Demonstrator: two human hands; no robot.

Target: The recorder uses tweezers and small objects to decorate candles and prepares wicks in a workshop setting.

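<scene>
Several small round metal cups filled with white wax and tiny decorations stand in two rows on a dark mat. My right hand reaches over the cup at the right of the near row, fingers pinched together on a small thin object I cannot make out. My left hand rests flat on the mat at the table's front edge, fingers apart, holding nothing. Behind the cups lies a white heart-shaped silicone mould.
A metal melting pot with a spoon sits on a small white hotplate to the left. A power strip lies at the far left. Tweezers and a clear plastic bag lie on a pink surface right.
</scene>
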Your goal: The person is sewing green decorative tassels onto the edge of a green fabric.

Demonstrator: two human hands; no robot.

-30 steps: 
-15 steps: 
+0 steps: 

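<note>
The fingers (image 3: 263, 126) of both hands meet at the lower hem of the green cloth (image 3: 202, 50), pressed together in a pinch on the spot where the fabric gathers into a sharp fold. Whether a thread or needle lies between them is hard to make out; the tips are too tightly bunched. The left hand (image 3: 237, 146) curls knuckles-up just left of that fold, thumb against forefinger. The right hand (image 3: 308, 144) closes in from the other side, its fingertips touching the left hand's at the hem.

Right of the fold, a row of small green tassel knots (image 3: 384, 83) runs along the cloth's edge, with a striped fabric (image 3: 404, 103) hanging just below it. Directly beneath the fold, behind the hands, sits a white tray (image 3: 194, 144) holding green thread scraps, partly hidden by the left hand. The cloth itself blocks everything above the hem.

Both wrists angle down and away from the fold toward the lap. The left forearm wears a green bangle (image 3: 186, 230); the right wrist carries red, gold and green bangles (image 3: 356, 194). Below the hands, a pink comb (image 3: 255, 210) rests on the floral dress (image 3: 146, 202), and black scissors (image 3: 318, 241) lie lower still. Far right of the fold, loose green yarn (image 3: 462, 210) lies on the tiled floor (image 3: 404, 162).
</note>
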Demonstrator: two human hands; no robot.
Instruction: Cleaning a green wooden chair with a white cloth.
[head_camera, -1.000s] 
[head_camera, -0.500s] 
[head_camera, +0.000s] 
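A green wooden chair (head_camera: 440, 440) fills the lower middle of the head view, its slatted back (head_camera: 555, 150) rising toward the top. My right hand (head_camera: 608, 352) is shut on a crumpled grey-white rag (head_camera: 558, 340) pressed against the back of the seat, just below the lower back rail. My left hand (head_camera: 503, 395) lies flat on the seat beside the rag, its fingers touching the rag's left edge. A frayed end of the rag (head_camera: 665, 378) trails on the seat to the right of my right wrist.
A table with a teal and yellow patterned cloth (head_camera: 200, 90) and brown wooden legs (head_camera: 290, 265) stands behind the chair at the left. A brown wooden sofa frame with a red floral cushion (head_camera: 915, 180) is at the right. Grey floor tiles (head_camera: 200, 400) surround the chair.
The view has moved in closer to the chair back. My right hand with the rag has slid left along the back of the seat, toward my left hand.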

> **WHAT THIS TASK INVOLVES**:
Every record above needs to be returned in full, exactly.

> **TASK SOLUTION**:
Demonstrator: two human hands; no robot.

Target: The recorder uses tweezers and small objects to decorate candles and prepares wicks in a workshop setting.

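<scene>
Several small round metal cups filled with white wax and tiny decorations stand in two rows on a dark mat. My right hand reaches over the cup at the right of the near row, fingers pinched together on a small thin object I cannot make out. My left hand rests flat on the mat at the table's front edge, fingers apart, holding nothing. Behind the cups lies a white heart-shaped silicone mould.
A metal melting pot with a spoon sits on a small white hotplate to the left. A power strip lies at the far left. Tweezers and a clear plastic bag lie on a pink surface right.
</scene>
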Your goal: The person is sewing green decorative tassels onto the edge of a green fabric.

Demonstrator: two human hands; no robot.

-30 steps: 
-15 steps: 
+0 steps: 

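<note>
The fingers (image 3: 263, 126) of both hands meet at the lower hem of the green cloth (image 3: 202, 50), pressed together in a pinch on the spot where the fabric gathers into a sharp fold. Whether a thread or needle lies between them is hard to make out; the tips are too tightly bunched. The left hand (image 3: 237, 146) curls knuckles-up just left of that fold, thumb against forefinger. The right hand (image 3: 308, 144) closes in from the other side, its fingertips touching the left hand's at the hem.

Right of the fold, a row of small green tassel knots (image 3: 384, 83) runs along the cloth's edge, with a striped fabric (image 3: 404, 103) hanging just below it. Directly beneath the fold, behind the hands, sits a white tray (image 3: 194, 144) holding green thread scraps, partly hidden by the left hand. The cloth itself blocks everything above the hem.

Both wrists angle down and away from the fold toward the lap. The left forearm wears a green bangle (image 3: 186, 230); the right wrist carries red, gold and green bangles (image 3: 356, 194). Below the hands, a pink comb (image 3: 255, 210) rests on the floral dress (image 3: 146, 202), and black scissors (image 3: 318, 241) lie lower still. Far right of the fold, loose green yarn (image 3: 462, 210) lies on the tiled floor (image 3: 404, 162).
</note>
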Demonstrator: two human hands; no robot.
Instruction: Cleaning a green wooden chair with a white cloth.
[head_camera, -1.000s] 
[head_camera, -0.500s] 
[head_camera, +0.000s] 
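A green wooden chair (head_camera: 440, 440) fills the lower middle of the head view, its slatted back (head_camera: 555, 150) rising toward the top. My right hand (head_camera: 608, 352) is shut on a crumpled grey-white rag (head_camera: 558, 340) pressed against the back of the seat, just below the lower back rail. My left hand (head_camera: 503, 395) lies flat on the seat beside the rag, its fingers touching the rag's left edge. A frayed end of the rag (head_camera: 665, 378) trails on the seat to the right of my right wrist.
A table with a teal and yellow patterned cloth (head_camera: 200, 90) and brown wooden legs (head_camera: 290, 265) stands behind the chair at the left. A brown wooden sofa frame with a red floral cushion (head_camera: 915, 180) is at the right. Grey floor tiles (head_camera: 200, 400) surround the chair.
The view has moved in closer to the chair back. My right hand with the rag has slid left along the back of the seat, toward my left hand.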

The answer is complete, and the exercise is done.